N Les catastrophes modernes témoignent de nouvelles médiations entre l'homme et la nature que sont notamment la technique et l'information. La technique pourrait ouvrir une nouvelle étape de l'évolution darwinienne dans laquelle l'homme conserve, selon certains historiens des techniques (Lebeau), une place privilégiée mais aussi subordonnée et désormais menacée par un conflit global qui s'annonce entre l'évolution de la technique et la survie de l'humanité. L'incapacité de l'homme à surmonter techniquement la crise des effets écologiques de l'exploitation industrielle et de ses accidents inhérents semblent corroborer l'hypothèse.

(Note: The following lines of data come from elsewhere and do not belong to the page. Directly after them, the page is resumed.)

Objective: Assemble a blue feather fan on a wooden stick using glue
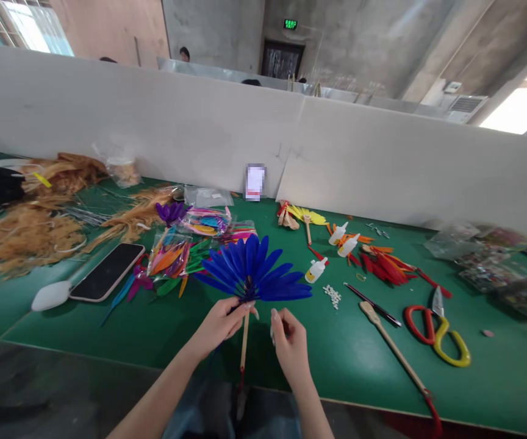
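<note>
A fan of blue feathers (pixel 257 268) spreads above a thin wooden handle (pixel 244 341) with a red cord at its lower end. My left hand (pixel 221 322) is closed round the base of the feathers, where they meet the handle. Just right of the handle, my right hand (pixel 290 335) has its fingers curled and pressed together near the thumb; what they hold, if anything, is too small to make out. Small white pieces (pixel 332 296) and a glue bottle (pixel 316 270) lie beyond my right hand.
Scissors (pixel 440 329), a pen (pixel 376 306) and a wooden stick (pixel 398 350) lie to the right. Bagged coloured feathers (pixel 169 259), a phone (pixel 108 272) and tan fibres (pixel 21 238) are at the left. A white partition (pixel 176 134) stands behind.
</note>
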The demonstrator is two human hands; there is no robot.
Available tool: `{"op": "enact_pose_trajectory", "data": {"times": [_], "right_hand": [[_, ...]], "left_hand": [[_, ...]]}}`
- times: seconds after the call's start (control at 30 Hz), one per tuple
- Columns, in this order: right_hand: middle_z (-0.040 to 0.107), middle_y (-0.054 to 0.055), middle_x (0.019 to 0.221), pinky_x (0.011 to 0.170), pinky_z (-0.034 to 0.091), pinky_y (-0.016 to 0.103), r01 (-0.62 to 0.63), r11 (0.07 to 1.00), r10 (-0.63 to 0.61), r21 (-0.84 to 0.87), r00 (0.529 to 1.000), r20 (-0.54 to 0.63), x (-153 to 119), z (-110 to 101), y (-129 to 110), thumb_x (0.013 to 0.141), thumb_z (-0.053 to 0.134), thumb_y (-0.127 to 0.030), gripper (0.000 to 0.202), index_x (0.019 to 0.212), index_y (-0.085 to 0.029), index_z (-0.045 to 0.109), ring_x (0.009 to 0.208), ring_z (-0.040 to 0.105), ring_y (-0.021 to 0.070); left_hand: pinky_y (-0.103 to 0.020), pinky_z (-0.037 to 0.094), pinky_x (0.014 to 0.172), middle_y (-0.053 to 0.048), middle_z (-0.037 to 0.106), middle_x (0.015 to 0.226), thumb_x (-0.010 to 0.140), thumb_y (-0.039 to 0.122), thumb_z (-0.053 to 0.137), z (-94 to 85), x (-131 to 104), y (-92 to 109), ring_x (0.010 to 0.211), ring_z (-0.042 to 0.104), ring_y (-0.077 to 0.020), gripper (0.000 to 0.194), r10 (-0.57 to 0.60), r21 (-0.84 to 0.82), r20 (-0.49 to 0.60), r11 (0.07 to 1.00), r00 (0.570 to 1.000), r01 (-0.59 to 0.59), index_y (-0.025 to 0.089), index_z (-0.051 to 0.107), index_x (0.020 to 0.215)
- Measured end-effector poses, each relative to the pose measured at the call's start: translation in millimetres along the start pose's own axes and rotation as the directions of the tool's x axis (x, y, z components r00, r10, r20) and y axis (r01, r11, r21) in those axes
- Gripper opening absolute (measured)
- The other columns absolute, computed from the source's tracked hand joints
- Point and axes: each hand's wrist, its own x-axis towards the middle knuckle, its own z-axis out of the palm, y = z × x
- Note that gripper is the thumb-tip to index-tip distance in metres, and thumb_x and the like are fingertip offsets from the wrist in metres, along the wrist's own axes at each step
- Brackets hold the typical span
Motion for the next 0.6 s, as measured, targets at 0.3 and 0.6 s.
{"op": "enact_pose_trajectory", "data": {"times": [0.3, 0.6], "right_hand": [[0.069, 0.003, 0.078, 0.079, 0.050, 0.031, -0.234, 0.923, 0.227, 0.305, 0.972, 0.057, 10.0, 22.7, 13.3, 0.074, 0.067, -0.054, 0.038, 0.084, -0.017, 0.068, 0.079, 0.064, 0.0177], [0.071, 0.002, 0.079, 0.077, 0.051, 0.029, -0.305, 0.802, 0.309, 0.514, 0.948, 0.079, 12.7, 25.9, 8.3, 0.068, 0.074, -0.047, 0.033, 0.081, -0.017, 0.070, 0.077, 0.066, 0.0165]], "left_hand": [[-0.021, 0.020, 0.040, 0.010, 0.032, 0.044, 0.084, 0.057, 0.047, 9.0, 1.2, -1.3, 0.038, 0.027, -0.0064, 0.041, 0.023, 0.094, 0.068, 0.995, 0.997, -0.029, 0.017, 0.048, 0.071], [-0.022, 0.027, 0.047, 0.008, 0.037, 0.054, 0.086, 0.047, 0.048, 7.3, 0.1, -3.9, 0.049, 0.034, -0.0092, 0.032, 0.040, 0.138, 0.099, 0.989, 0.994, -0.054, 0.016, 0.054, 0.087]]}}
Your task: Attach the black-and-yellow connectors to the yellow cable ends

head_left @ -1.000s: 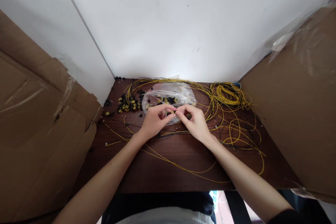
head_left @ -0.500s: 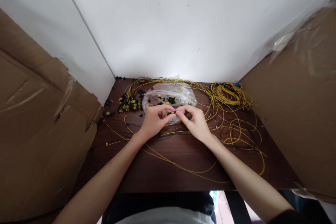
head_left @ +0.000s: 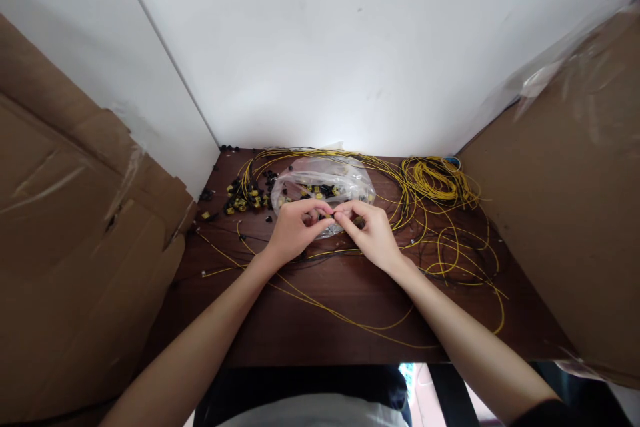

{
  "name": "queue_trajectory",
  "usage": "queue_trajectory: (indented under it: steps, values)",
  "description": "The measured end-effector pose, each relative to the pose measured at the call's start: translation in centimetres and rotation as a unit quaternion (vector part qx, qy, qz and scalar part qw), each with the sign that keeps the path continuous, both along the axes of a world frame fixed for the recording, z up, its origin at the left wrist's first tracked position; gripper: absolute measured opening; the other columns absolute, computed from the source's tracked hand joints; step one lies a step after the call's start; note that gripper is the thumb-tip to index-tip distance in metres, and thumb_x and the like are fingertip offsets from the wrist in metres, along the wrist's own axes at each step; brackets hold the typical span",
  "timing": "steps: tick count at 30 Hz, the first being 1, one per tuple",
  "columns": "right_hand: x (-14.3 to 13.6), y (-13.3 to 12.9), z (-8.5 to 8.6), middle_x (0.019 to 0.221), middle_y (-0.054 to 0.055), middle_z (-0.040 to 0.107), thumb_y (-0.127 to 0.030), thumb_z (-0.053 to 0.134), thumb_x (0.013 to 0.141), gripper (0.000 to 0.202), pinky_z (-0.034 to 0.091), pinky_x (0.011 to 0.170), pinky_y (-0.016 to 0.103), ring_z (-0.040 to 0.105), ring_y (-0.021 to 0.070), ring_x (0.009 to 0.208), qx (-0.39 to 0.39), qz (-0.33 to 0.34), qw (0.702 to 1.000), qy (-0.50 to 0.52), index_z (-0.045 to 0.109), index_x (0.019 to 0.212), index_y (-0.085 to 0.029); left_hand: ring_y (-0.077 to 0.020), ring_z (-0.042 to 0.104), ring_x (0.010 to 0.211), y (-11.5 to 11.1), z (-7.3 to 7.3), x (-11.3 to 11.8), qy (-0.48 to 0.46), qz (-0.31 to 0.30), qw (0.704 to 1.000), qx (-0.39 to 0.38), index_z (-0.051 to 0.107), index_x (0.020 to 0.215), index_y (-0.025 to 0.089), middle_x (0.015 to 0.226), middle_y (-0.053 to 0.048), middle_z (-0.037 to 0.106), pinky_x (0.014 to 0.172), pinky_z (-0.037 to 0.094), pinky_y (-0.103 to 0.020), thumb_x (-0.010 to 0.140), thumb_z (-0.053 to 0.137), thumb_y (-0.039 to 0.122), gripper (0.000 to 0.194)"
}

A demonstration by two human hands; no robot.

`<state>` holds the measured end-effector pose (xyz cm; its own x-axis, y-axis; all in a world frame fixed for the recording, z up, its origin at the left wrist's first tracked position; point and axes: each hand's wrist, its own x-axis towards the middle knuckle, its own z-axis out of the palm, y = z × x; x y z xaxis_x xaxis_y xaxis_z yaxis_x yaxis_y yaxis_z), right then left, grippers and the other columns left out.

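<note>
My left hand (head_left: 299, 228) and my right hand (head_left: 367, 230) meet over the table, each with thumb and fingers pinched. Something small and dark sits between the fingertips; its kind is too small and too covered to make out. Right behind and below the hands lies a clear plastic bag (head_left: 325, 173), with several black and yellow connector pieces (head_left: 317, 191) in it. Yellow and black wires (head_left: 325, 254) run across the table beneath my wrists.
Left of the bag is a pile of yellow and black connectors (head_left: 245, 199). At the back right lies a coil of yellow wire (head_left: 435, 180); loose yellow loops (head_left: 457, 247) spread in front of it. Cardboard (head_left: 75, 267) stands at both sides, a white wall (head_left: 320, 47) behind the brown table (head_left: 310, 340).
Both hands stay in nearly the same place, still pinched together. Only a very slight shift at the fingertips shows.
</note>
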<state>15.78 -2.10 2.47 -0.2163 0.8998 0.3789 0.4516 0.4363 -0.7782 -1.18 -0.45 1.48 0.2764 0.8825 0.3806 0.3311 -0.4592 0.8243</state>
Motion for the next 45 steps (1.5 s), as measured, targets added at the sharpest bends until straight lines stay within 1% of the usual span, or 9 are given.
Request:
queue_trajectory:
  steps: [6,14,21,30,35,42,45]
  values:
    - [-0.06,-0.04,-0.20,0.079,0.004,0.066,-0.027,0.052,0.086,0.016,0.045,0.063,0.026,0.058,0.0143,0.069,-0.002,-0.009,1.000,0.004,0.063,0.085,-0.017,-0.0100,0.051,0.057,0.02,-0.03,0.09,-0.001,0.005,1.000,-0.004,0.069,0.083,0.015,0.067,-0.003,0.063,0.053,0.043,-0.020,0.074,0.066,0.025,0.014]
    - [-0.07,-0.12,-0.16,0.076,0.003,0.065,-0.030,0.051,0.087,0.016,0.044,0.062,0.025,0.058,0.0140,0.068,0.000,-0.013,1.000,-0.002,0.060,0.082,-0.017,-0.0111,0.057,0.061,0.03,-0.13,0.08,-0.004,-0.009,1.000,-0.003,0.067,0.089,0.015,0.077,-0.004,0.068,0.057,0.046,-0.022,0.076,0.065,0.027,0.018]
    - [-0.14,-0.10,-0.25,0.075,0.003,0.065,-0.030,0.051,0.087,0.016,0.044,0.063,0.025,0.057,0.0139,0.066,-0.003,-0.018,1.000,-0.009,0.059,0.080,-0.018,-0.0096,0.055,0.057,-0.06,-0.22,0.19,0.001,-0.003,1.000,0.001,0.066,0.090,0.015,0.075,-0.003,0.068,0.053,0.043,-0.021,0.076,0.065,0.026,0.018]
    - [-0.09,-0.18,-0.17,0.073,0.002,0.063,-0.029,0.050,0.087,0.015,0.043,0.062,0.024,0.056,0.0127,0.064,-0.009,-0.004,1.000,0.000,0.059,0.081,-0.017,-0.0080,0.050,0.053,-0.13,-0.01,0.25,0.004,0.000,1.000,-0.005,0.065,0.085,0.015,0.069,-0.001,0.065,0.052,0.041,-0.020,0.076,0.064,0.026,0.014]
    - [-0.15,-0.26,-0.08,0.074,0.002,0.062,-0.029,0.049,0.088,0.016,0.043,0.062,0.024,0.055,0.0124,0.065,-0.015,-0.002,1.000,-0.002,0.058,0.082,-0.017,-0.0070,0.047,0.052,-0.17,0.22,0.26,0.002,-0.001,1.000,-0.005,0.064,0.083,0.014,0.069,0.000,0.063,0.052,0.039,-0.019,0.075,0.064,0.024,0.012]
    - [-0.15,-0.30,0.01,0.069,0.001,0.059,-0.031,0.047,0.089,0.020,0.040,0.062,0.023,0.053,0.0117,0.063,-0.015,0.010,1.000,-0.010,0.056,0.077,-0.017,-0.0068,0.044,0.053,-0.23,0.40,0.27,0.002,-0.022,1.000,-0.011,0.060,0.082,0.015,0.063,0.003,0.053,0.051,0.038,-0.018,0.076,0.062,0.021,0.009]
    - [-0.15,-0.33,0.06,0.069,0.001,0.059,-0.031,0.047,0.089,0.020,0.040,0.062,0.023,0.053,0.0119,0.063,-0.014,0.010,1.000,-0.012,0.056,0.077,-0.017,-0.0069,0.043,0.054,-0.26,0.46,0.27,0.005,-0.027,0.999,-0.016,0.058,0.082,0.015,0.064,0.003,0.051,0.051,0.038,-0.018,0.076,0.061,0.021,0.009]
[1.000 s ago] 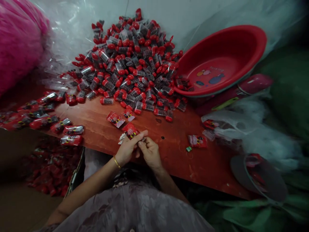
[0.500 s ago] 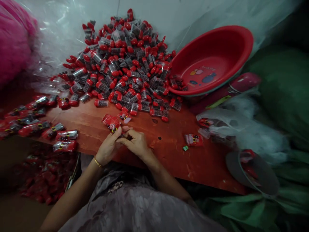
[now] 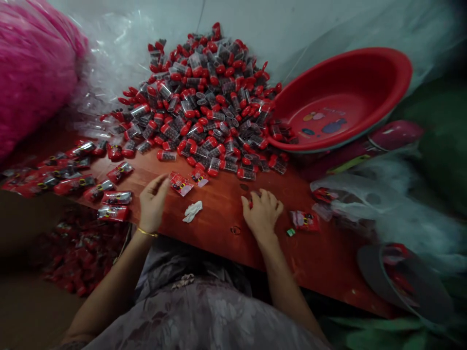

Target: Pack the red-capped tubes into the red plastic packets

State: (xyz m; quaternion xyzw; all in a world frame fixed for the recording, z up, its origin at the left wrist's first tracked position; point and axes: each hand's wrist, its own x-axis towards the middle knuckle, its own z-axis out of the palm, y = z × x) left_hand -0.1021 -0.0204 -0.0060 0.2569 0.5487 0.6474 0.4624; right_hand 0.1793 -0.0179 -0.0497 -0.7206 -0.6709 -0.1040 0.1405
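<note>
My left hand (image 3: 153, 204) is raised beside a flat red printed wrapper (image 3: 180, 184), thumb and fingers apart, with nothing visible in it. A second wrapper (image 3: 200, 177) lies just to the right. My right hand (image 3: 261, 211) rests low over the table, its fingers curled around a small red thing that is mostly hidden. Between the hands lies a crumpled white piece (image 3: 192, 211). Behind them rises a large pile of clear tubes with red caps and dark contents (image 3: 204, 112). Filled red packets (image 3: 112, 213) lie at the left.
A red basin (image 3: 339, 92) leans at the back right. A red packet (image 3: 304, 220) and a small green piece (image 3: 291, 232) lie near my right hand. Clear plastic bags and a grey container (image 3: 372, 267) are at the right. A pink bag (image 3: 36, 68) stands at the left.
My hands have moved apart, left hand leftward and right hand rightward. The crumpled white piece now shows between them. Another filled packet lies among those at the left. The view has shifted.
</note>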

Mais il ne faut s'y tromper, le monde nouveau qui s'élabore ne s'inscrira pas dans les aléas technologiques, car ni Fukushima ni Tchernobyl ne sont des catastrophes naturelles ou des accidents technologique. Ce sont les manifestations pour l'instant les plus extrêmes d'une réalité économique, politique, sociale et idéologique d'un monde post-moderne, peut-être post-historique, que dessinent les impératifs d'une volonté de puissance qui a fait du risque et de la catastrophe son vademecum, un monde où la catastrophe devient une sorte de propédeutique à une nouvelle aliénation humaine, et surtout à la mise en place de nouvelles formes de dominations, à l'élaboration de nouveaux dispositifs gestionnaires et experts. Dans ce monde, Fukushima et Tchernobyl sont des catastrophes politiques qui contiennent déjà les germes d'un nouvel ordre socio-politique fondé sur l'incertitude programmée et la responsabilité diluée dont la prolifération des «crises financières» constitue le paradigme. Un monde ou le risque est partagé par le plus grand nombre, la responsabilité assumée par personne. Ce n'est pas la technique ou la science qui sont devenues dangereuses ou risquées, ni la fin de l'homme ou le monde de la fin qui se profile, mais le risque et la menace de la fin qui contaminent et organisent l'idéologie nihiliste des nouvelles formes de domination. Pour y résister, la métaphysique et l'éthique n'y suffiront peut-être pas, pas plus d'ailleurs que les indignations technophobes, car les solutions seront bien politiques et techniques. Mais aussi démocratiques: s'il s'agit bien de la survie du monde pour tous et non pas de sa domination par quelques uns, il nous faudra inventer de nouvelles façons de connaître et d'agir ensemble, tenter d’ouvrir à nouveau l’avenir pour l’histoire.